Although this might seem judgmental, he merely did not stand it when people tried to be something else, or were not true and genuine and was basically a truly honest, no-nonsense kind of person. Early in the book, the reader witnesses the first of many of Holden’s criticisms towards “phonies”. After leaving his hotel room to find some kind of entertainment, Holden enters a club and sits down to watch the night’s entertainment. Holden recognizes the pianist as a man named Ernie and immediately begins to voice his thoughts.
He remembers Ernie to be a very conceited and egotistical man and is even more bothered by the audiences’ reactions and responses. “You should’ve heard the crowd, though, when he finished. They went mad. They were exactly the same morons that laugh like hyenas in the movies at stuff that isn’t funny. People always clap for the wrong things. If I were a piano player, I’d play in the closet”. Pg 84. Here, Holden gives us a good picture of the kind of person he is. He explains that he was bothered that the audience went wild over the performance and didn’t understand why.
He was annoyed that everyone was treating Ernie like he was a God when he was simply a man with a talent. This shows us that Holden is a simple person who doesn’t like to exaggerate or overdo anything. Also, he mentions that if he could play he’d play “in a closet”. This shows the reader that Holden is in fact a very humble and down-to-earth boy. In addition, we get a good picture of the general society at the time through Holden’s narration. The flamboyance and fake characteristics of the society are once again depicted to us by Holden not very far after the first incident.
While out with Sally at the theater, Holden is introduced to a “friend” of Sally’s and immediately is disturbed by the superficial quality of their conversation. “Then he and old Sally started talking about a lot of people they both knew. It was the phoniest conversation you ever heard in your life. They both kept thinking of places as fast as they could, then they’d think of somebody that lived there and mention their name. “P. 127-128. Here, Holden is once more troubled by the people around him.
Specifically, he is surprised that people never stop trying to make themselves seem bigger or more important than they really are and is annoyed at the fact that neither Sally nor her “friend” saw anything wrong with their conversation or what they were doing. This here highlights his difference in morals and beliefs with those of the society and once again shows the pathetic characteristics of the people of time. Another aspect of society that Holden avoided and actually detested was materialism and consumerism. Although Holden does mention that he is wealthy and does spend money, he tries to be as humble as he possibly can.
In a flashback to his days at boarding school, Holden mentions that he tried not to make anyone who was financially inferior to him feel uncomfortable or awkward. In a conversation with Sally, Holden voices his feelings about the materialistic attitudes of people and says: “Take most people, they’re crazy about their cars. They worry if they get a little scratch on them, and they’re always talking about how many miles they get to a gallon , and if they get a brand-new car already they start thinking about trading it in for one that’s even newer.

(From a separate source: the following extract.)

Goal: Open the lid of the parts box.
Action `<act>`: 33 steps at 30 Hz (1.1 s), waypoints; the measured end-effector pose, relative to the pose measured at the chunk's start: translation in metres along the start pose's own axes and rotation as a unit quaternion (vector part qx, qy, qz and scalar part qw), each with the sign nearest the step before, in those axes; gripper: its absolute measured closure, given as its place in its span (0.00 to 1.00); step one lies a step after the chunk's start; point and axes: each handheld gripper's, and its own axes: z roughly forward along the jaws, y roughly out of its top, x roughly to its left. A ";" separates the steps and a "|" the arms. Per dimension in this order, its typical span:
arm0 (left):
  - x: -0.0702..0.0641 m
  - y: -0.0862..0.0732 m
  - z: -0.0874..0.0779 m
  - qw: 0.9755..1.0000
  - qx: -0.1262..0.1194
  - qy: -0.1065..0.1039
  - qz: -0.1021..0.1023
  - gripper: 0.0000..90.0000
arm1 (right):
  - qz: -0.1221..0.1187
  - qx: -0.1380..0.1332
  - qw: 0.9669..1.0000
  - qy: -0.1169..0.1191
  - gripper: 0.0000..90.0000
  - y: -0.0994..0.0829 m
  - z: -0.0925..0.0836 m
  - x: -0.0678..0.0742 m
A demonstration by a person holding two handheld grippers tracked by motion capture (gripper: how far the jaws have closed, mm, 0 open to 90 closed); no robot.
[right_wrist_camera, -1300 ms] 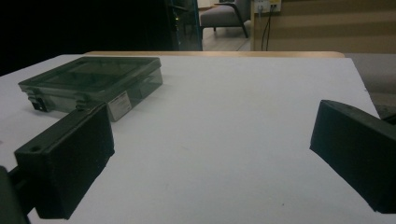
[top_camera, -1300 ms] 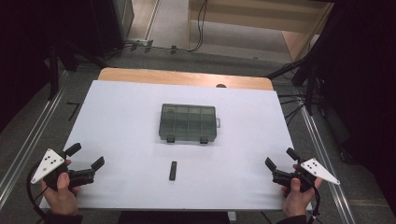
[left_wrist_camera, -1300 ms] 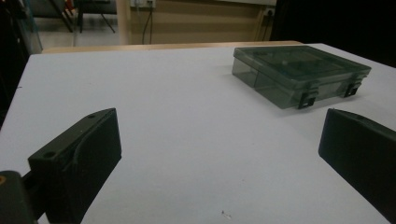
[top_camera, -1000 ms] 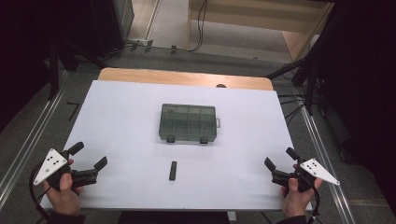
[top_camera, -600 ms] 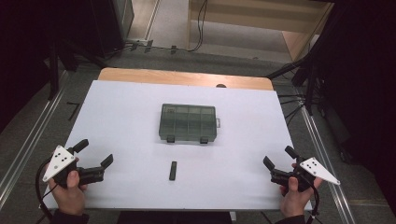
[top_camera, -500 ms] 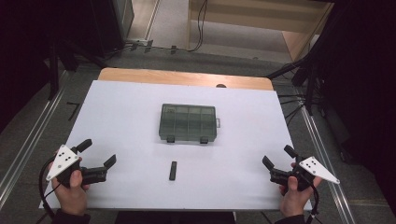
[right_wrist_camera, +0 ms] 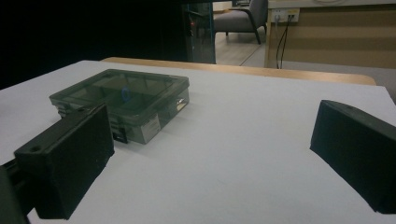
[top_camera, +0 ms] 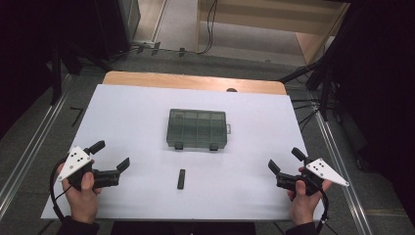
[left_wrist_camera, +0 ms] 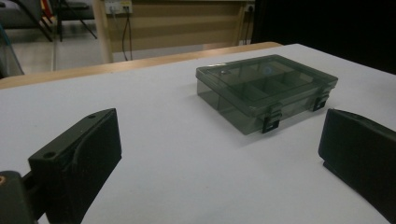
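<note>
Both grippers, left and right, hover spread and empty, so each should close in squarely on the closed smoky translucent plastic compartment box, avoiding the small black stick.

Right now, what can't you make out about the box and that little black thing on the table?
- Compartment box: the tinted lid obscures any contents in all views.
- Small black object: too small in the high view to identify.
- Box's near corner: behind the right gripper jaw in its view.

Lab, white table (floor cables)
</note>
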 end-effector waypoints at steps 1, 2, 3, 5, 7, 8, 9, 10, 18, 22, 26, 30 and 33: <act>-0.001 0.003 0.002 1.000 0.000 -0.003 0.003 0.00 | 0.001 0.001 1.000 0.002 0.00 0.001 0.001 0.001; -0.001 0.005 0.003 1.000 0.000 -0.007 0.003 0.00 | 0.001 0.001 1.000 0.004 0.00 0.003 0.002 0.001; -0.001 0.006 0.004 1.000 -0.002 -0.007 0.001 0.00 | -0.001 0.003 1.000 0.004 0.00 0.005 0.003 0.001; 0.000 0.010 0.005 1.000 -0.005 -0.011 -0.002 0.00 | 0.001 0.004 1.000 0.005 0.00 0.008 0.007 0.002; 0.000 0.012 0.007 1.000 -0.007 -0.012 -0.002 0.00 | 0.002 0.007 1.000 0.004 0.00 0.009 0.009 0.002; 0.000 0.015 0.010 1.000 -0.007 -0.014 -0.003 0.00 | 0.000 0.011 1.000 0.001 0.00 0.011 0.013 0.004; -0.001 0.017 0.012 1.000 -0.008 -0.015 -0.003 0.00 | 0.002 0.011 1.000 0.003 0.00 0.013 0.015 0.005; -0.001 0.019 0.014 1.000 -0.008 -0.015 -0.002 0.00 | -0.001 0.012 1.000 0.003 0.00 0.014 0.017 0.005; -0.008 0.031 0.028 1.000 -0.008 -0.028 -0.001 0.00 | -0.002 0.011 1.000 0.009 0.00 0.023 0.026 0.012; -0.010 0.038 0.037 1.000 -0.008 -0.030 0.002 0.00 | -0.002 0.005 1.000 0.015 0.00 0.031 0.034 0.017; -0.007 0.043 0.043 0.999 -0.014 -0.033 -0.011 0.00 | -0.006 0.005 1.000 0.023 0.00 0.038 0.042 0.021; -0.005 0.047 0.049 0.999 -0.018 -0.032 -0.019 0.00 | -0.012 0.011 0.999 0.036 0.00 0.043 0.050 0.024; -0.005 0.050 0.055 0.999 -0.021 -0.034 -0.021 0.00 | -0.011 0.011 0.999 0.043 0.00 0.046 0.055 0.025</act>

This is a perfect example of society during the 1950’s. Because new products flooded American markets, people felt that it was their duty to own the newest and best goods and did what ever they had to achieve this goal. Holden also mentions that people felt as if wealth meant success and happiness and said: False sense of success: “It (school) is all full of phonies, and all you do is study so that you can learn enough to be smart enough to be able to buy a Cadillac some day…. “Pg. 131.
This quote proves that people believed money was everything and confirms that materialism was a big part of society. It also illustrates that Holden is strongly opposed to material wealth, and that he believes that money and wealth do not guarantee happiness and that there is more to life than cars, money and power. Lastly, Holden validates his distaste with society and states: “I thought what I’d do was, I’d pretend I was one of those deaf-mutes.

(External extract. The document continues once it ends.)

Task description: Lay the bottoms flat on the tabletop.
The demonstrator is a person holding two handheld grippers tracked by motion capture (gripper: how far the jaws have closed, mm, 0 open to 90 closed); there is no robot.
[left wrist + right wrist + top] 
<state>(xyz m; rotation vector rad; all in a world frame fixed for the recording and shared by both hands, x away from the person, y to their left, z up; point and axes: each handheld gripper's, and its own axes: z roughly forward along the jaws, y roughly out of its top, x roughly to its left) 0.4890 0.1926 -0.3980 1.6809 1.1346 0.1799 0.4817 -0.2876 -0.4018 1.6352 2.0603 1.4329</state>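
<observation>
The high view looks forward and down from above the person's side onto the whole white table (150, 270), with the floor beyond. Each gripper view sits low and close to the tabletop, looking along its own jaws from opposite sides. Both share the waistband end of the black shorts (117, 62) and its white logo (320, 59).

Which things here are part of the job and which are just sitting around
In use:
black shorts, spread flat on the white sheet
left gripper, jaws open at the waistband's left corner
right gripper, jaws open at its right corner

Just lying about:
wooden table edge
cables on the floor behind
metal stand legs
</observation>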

That way I wouldn’t have to have any stupid useless conversations with anybody….. hen I’d be through with having conversations for the rest of my life.. and they’d leave me alone. ” Pg 198-199. This quote confirms Holden’s feelings towards the corruption of society and helps the reader understand that depth of this disgust. Not only does Holden repeatedly mentions and implies his want for separation from society, but here, Holden wishes to be both deaf and mute in order to stop hearing the voices of society that truly bother and disturb him and in order to not be obliged to even respond.
Although this is only a dream, it is clear to the reader by the end of the novel the dissatisfaction Holden feels towards society, and the resentment he feels towards people who are not true and honest and who’s first priority is fame, money, and the material world. Whether a reaction to a conversation or a way of life, Holden seriously is disturbed by the way people around him behave and act. He does what he can to keep himself away from the increasing corruption of society. The clear contrast between Holden and the general society that is depicted in the novel gives the reader a comprehensible description of both groups.